EXERCISE INSTRUCTIONS — Below are entries; copy exactly the lines from the one with "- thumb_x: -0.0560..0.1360" through the one with "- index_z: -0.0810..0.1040", both included, and leave out the rest.

RECORDS FOR THIS EXERCISE —
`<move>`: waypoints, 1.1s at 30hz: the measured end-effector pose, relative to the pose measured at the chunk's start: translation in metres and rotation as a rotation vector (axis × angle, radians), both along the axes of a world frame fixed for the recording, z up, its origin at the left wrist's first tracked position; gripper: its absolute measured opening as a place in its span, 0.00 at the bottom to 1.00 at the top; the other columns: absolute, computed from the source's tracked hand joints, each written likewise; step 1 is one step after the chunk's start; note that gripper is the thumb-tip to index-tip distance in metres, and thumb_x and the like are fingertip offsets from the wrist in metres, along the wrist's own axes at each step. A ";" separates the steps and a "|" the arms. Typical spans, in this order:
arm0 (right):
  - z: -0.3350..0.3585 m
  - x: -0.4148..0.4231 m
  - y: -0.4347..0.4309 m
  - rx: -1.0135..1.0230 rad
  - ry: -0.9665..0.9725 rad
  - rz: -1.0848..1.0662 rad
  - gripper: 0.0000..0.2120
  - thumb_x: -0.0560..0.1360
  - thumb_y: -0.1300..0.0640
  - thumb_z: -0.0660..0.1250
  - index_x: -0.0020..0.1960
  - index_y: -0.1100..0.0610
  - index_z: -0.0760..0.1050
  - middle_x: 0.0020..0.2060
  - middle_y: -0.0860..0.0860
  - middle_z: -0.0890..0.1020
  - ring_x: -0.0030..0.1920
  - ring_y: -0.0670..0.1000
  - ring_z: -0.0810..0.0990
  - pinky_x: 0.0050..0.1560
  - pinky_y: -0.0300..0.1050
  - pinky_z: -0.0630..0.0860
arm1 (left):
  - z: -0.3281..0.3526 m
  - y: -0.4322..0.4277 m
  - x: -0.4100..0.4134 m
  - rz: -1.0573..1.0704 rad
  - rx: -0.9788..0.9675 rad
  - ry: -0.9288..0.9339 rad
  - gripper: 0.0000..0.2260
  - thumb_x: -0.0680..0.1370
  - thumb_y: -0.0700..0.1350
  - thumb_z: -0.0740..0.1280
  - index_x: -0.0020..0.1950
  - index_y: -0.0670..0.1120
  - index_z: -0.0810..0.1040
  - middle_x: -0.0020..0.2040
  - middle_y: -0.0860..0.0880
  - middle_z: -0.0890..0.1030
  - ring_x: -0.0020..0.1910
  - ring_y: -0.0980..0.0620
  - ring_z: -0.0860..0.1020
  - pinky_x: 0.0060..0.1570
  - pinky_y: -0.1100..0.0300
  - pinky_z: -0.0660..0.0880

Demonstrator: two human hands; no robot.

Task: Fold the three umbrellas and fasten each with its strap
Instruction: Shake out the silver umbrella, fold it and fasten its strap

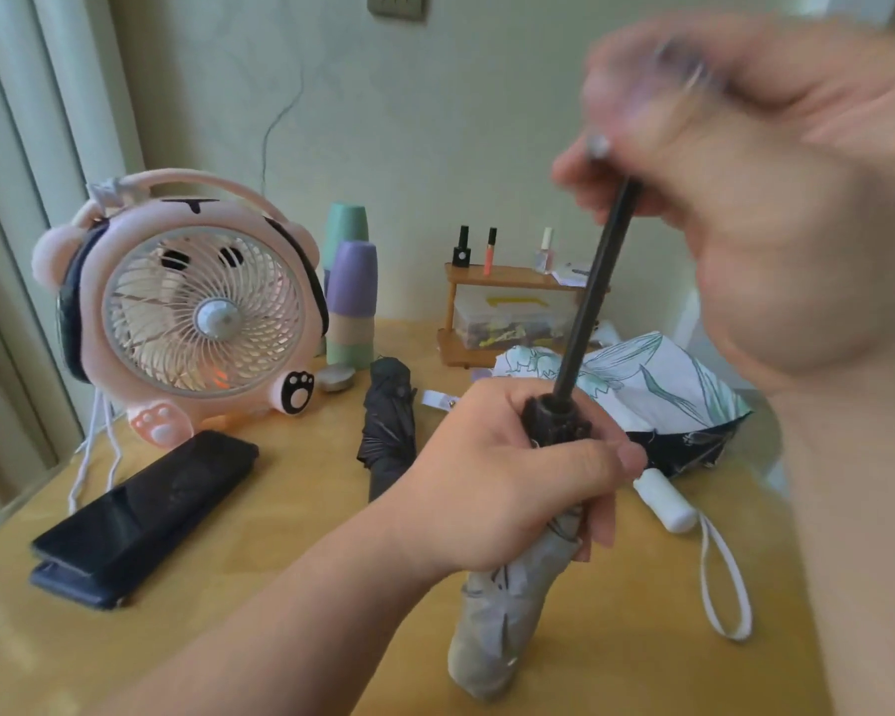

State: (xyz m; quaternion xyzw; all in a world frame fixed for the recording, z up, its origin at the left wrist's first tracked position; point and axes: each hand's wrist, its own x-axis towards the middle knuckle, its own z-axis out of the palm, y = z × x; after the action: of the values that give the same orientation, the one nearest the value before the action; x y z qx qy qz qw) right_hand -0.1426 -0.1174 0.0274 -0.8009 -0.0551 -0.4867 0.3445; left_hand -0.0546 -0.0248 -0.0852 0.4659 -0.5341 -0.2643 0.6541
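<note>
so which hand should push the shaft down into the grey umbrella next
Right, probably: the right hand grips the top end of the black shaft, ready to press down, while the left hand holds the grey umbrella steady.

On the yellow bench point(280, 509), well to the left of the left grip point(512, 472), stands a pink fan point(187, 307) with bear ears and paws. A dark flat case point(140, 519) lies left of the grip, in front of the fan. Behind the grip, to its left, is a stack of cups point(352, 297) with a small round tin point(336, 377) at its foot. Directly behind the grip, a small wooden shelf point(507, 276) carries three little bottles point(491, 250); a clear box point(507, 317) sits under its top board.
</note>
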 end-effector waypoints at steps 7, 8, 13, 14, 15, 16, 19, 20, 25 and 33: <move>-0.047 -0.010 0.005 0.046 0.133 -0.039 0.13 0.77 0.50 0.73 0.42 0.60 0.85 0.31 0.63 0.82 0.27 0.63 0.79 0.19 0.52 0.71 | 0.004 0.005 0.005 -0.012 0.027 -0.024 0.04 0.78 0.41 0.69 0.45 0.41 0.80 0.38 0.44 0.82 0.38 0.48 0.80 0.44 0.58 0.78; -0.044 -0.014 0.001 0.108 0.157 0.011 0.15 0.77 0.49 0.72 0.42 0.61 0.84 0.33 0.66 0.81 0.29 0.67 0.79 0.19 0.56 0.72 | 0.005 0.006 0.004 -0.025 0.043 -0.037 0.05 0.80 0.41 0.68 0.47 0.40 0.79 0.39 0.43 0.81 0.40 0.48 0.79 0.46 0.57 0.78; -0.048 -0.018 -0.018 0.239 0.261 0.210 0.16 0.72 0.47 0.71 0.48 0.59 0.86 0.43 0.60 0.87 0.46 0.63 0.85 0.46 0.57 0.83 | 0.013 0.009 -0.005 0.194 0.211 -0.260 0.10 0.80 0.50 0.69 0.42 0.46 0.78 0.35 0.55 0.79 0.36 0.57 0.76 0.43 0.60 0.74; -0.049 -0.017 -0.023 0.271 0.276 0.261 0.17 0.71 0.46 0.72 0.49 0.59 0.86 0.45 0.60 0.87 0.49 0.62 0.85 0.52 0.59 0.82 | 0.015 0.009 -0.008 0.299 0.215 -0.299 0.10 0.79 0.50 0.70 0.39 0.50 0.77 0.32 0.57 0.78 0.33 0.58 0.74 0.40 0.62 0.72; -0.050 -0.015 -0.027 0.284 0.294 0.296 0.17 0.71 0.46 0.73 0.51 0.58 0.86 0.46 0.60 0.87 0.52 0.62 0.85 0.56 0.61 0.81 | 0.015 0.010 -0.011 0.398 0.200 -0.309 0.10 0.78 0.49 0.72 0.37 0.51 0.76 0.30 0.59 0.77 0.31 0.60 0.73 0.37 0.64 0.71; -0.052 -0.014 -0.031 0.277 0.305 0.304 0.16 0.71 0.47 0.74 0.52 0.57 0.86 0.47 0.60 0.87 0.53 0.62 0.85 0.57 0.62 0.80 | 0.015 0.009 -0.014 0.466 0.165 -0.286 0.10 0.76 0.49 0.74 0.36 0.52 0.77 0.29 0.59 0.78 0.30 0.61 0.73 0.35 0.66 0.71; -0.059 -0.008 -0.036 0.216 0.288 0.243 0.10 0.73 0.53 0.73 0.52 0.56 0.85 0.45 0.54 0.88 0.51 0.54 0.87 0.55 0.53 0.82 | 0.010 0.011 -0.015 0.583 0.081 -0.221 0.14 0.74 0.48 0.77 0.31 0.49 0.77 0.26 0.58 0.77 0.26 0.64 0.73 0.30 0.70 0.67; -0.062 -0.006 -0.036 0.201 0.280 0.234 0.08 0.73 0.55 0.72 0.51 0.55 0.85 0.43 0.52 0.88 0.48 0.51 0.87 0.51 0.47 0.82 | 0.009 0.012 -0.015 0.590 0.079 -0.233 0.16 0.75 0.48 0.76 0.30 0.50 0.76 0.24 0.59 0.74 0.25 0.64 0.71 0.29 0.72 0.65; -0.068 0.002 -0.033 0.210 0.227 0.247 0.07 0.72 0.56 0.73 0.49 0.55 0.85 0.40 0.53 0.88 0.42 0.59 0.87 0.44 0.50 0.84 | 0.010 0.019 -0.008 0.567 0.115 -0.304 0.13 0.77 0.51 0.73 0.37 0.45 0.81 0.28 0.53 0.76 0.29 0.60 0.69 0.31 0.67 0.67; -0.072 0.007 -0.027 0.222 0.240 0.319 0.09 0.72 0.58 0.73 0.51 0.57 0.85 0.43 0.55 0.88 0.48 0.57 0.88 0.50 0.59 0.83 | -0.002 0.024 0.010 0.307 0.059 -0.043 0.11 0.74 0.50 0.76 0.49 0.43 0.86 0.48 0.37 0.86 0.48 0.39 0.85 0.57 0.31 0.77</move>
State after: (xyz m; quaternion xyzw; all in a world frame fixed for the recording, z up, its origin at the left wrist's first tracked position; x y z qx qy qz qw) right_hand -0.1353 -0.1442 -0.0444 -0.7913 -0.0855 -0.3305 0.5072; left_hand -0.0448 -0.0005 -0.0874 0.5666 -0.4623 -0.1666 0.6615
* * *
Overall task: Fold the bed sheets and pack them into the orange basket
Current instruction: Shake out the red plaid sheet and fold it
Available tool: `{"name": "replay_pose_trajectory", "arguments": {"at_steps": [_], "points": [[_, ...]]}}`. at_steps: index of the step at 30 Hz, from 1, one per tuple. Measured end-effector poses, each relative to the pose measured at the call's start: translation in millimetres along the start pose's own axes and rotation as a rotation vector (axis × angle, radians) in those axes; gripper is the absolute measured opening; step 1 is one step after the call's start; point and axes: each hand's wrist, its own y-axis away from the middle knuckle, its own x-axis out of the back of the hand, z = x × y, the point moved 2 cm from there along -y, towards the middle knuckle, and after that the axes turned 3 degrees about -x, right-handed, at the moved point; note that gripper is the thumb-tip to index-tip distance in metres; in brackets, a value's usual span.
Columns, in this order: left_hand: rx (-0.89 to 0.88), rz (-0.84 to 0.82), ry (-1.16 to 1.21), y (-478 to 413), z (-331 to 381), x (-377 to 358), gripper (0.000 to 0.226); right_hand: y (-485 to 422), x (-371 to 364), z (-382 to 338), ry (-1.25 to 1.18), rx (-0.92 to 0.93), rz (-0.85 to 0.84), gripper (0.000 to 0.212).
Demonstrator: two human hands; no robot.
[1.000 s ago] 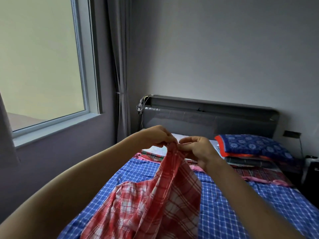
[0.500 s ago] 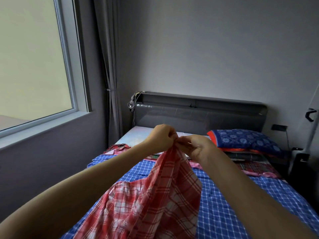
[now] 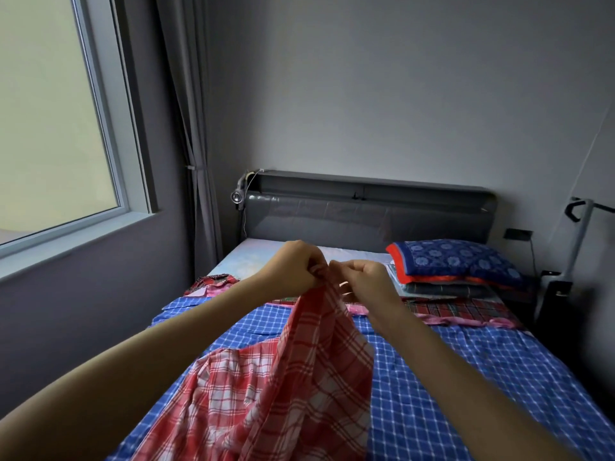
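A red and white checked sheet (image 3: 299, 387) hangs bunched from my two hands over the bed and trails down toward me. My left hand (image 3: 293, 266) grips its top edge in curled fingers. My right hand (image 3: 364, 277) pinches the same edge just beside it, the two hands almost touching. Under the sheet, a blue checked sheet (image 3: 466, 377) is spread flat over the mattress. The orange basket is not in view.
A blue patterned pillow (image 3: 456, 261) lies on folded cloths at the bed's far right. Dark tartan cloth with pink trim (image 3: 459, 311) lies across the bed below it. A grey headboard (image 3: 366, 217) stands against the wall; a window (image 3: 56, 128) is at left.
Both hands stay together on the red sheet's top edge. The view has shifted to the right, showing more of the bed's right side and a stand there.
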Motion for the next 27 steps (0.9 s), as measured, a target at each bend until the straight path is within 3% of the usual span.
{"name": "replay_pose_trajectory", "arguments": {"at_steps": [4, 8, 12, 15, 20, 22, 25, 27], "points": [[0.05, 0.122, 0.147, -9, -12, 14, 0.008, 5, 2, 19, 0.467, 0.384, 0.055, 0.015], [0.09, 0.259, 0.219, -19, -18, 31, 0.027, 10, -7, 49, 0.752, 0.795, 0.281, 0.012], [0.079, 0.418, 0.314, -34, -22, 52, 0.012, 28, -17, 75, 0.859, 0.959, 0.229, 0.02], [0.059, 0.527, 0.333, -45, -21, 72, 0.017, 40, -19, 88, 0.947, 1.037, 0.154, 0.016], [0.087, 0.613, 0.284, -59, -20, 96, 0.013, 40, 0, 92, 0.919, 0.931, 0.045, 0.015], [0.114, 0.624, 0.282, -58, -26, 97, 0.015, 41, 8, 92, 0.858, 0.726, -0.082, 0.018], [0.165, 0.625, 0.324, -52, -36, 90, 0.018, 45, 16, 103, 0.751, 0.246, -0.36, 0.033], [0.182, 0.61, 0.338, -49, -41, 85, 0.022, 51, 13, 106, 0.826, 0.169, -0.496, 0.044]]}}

SOLUTION TO THIS EXERCISE —
  - thumb_x: -0.0560..0.1360
  - thumb_y: -0.1300..0.0640
  - thumb_z: -0.0660..0.1250
  - index_x: -0.0020..0.1960
  - index_y: -0.1100..0.0610
  - index_z: -0.0760..0.1050
  - middle_x: 0.0020..0.2060
  - middle_y: -0.0860..0.0860
  - middle_z: -0.0890..0.1020
  - ring_x: -0.0030..0.1920
  - ring_y: -0.0670..0.1000
  - ring_z: -0.0810..0.0990
  - pinky_x: 0.0050..0.1560
  - pinky_y: -0.0300..0.1050
  - pinky_z: -0.0630..0.0860
arm1 (left):
  - z: -0.3281..0.3526 m
  - y: -0.4322..0.4277 m
  - x: -0.4100..0.4134 m
  - rz: -1.0573..1.0704 rad
  - rx: -0.9788..0.9675 rad
  - ry: -0.9288..0.9339 rad
  - gripper: 0.0000..0.2260
  - thumb_x: -0.0680..0.1370
  - thumb_y: -0.0700..0.1350
  - thumb_z: -0.0740..0.1280
  - index_x: -0.0020..0.1950
  - index_y: -0.0670..0.1120
  - index_z: -0.0810..0.1040

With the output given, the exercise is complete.